The records are to be reproduced verbatim.

INFORMATION below:

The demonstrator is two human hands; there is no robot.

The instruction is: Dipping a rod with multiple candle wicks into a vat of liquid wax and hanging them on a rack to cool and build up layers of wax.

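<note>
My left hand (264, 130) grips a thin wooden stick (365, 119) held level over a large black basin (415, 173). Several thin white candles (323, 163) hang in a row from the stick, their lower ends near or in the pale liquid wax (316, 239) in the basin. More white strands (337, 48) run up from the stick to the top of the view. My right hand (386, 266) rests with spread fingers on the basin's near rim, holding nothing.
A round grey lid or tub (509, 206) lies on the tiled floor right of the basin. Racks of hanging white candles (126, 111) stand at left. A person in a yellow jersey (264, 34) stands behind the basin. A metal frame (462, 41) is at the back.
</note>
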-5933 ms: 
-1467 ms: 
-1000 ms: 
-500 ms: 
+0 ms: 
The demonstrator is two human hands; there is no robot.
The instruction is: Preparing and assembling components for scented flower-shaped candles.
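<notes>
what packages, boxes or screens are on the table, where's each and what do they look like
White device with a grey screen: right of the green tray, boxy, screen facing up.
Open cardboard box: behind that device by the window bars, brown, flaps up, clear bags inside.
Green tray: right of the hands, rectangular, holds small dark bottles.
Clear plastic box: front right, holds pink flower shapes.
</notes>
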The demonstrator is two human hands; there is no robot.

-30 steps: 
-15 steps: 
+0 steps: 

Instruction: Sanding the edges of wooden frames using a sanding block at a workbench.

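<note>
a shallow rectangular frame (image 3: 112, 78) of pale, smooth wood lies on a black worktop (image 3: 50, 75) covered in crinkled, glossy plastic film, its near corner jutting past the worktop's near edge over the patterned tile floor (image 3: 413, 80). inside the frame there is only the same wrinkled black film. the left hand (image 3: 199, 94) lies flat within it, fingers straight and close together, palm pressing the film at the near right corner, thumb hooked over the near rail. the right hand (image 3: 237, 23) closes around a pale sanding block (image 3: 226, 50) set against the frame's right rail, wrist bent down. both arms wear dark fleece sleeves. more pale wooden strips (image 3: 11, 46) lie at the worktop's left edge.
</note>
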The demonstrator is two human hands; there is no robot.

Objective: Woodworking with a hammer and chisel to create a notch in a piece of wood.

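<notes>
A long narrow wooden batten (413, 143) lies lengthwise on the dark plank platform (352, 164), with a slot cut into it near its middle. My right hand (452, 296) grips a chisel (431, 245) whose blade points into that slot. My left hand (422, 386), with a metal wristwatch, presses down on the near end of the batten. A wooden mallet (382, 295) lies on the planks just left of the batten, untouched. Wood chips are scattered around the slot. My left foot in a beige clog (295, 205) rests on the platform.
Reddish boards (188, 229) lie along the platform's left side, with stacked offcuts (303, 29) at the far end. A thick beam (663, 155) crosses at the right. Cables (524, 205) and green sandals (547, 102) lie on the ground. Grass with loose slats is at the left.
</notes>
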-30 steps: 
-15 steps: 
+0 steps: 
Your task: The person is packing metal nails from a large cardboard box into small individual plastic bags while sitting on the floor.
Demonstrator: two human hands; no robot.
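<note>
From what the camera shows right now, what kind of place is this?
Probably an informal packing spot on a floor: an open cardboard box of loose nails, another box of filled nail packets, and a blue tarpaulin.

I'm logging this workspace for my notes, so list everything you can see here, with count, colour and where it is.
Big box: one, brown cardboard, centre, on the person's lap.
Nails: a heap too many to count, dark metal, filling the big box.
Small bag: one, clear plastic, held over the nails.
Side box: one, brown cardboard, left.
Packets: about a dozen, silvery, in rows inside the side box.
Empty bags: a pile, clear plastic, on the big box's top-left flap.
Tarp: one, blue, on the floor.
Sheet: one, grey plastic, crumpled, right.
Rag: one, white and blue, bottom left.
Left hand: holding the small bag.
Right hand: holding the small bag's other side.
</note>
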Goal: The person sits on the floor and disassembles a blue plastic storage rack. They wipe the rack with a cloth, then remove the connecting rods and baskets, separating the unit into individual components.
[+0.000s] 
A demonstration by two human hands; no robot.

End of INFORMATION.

■ OUTPUT OF THE EXERCISE
The demonstrator is two human hands; there is no robot.

The instruction is: Dipping a rod with multiple candle wicks into a vat of liquid wax and hanging them on a rack to cool and build up layers of wax.

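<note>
My left hand (264, 130) grips a thin wooden stick (365, 119) held level over a large black basin (415, 173). Several thin white candles (323, 163) hang in a row from the stick, their lower ends near or in the pale liquid wax (316, 239) in the basin. More white strands (337, 48) run up from the stick to the top of the view. My right hand (386, 266) rests with spread fingers on the basin's near rim, holding nothing.
A round grey lid or tub (509, 206) lies on the tiled floor right of the basin. Racks of hanging white candles (126, 111) stand at left. A person in a yellow jersey (264, 34) stands behind the basin. A metal frame (462, 41) is at the back.
</note>
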-5933 ms: 
-1467 ms: 
-1000 ms: 
-500 ms: 
+0 ms: 
The demonstrator is two human hands; there is no robot.
The instruction is: Preparing and assembling components for scented flower-shaped candles.
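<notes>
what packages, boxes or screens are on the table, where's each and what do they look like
White device with a grey screen: right of the green tray, boxy, screen facing up.
Open cardboard box: behind that device by the window bars, brown, flaps up, clear bags inside.
Green tray: right of the hands, rectangular, holds small dark bottles.
Clear plastic box: front right, holds pink flower shapes.
</notes>
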The demonstrator is two human hands; there is no robot.

-30 steps: 
-15 steps: 
+0 steps: 

Instruction: Sanding the edges of wooden frames using a sanding block at a workbench.

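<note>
a shallow rectangular frame (image 3: 112, 78) of pale, smooth wood lies on a black worktop (image 3: 50, 75) covered in crinkled, glossy plastic film, its near corner jutting past the worktop's near edge over the patterned tile floor (image 3: 413, 80). inside the frame there is only the same wrinkled black film. the left hand (image 3: 199, 94) lies flat within it, fingers straight and close together, palm pressing the film at the near right corner, thumb hooked over the near rail. the right hand (image 3: 237, 23) closes around a pale sanding block (image 3: 226, 50) set against the frame's right rail, wrist bent down. both arms wear dark fleece sleeves. more pale wooden strips (image 3: 11, 46) lie at the worktop's left edge.
</note>
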The demonstrator is two human hands; there is no robot.

Objective: Woodworking with a hammer and chisel to create a notch in a piece of wood.

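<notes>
A long narrow wooden batten (413, 143) lies lengthwise on the dark plank platform (352, 164), with a slot cut into it near its middle. My right hand (452, 296) grips a chisel (431, 245) whose blade points into that slot. My left hand (422, 386), with a metal wristwatch, presses down on the near end of the batten. A wooden mallet (382, 295) lies on the planks just left of the batten, untouched. Wood chips are scattered around the slot. My left foot in a beige clog (295, 205) rests on the platform.
Reddish boards (188, 229) lie along the platform's left side, with stacked offcuts (303, 29) at the far end. A thick beam (663, 155) crosses at the right. Cables (524, 205) and green sandals (547, 102) lie on the ground. Grass with loose slats is at the left.
</notes>
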-30 steps: 
-15 steps: 
+0 steps: 
Your task: The person is packing metal nails from a large cardboard box into small individual plastic bags while sitting on the floor.
Demonstrator: two human hands; no robot.
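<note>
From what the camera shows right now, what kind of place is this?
Probably an informal packing spot on a floor: an open cardboard box of loose nails, another box of filled nail packets, and a blue tarpaulin.

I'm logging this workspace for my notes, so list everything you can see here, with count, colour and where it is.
Big box: one, brown cardboard, centre, on the person's lap.
Nails: a heap too many to count, dark metal, filling the big box.
Small bag: one, clear plastic, held over the nails.
Side box: one, brown cardboard, left.
Packets: about a dozen, silvery, in rows inside the side box.
Empty bags: a pile, clear plastic, on the big box's top-left flap.
Tarp: one, blue, on the floor.
Sheet: one, grey plastic, crumpled, right.
Rag: one, white and blue, bottom left.
Left hand: holding the small bag.
Right hand: holding the small bag's other side.
</note>
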Goal: The person sits on the floor and disassembles a blue plastic storage rack. They wipe the rack with a cloth, then remove the connecting rods and baskets, separating the unit into individual components.
[+0.000s] 
A demonstration by two human hands; no robot.

The work for this exercise is now done.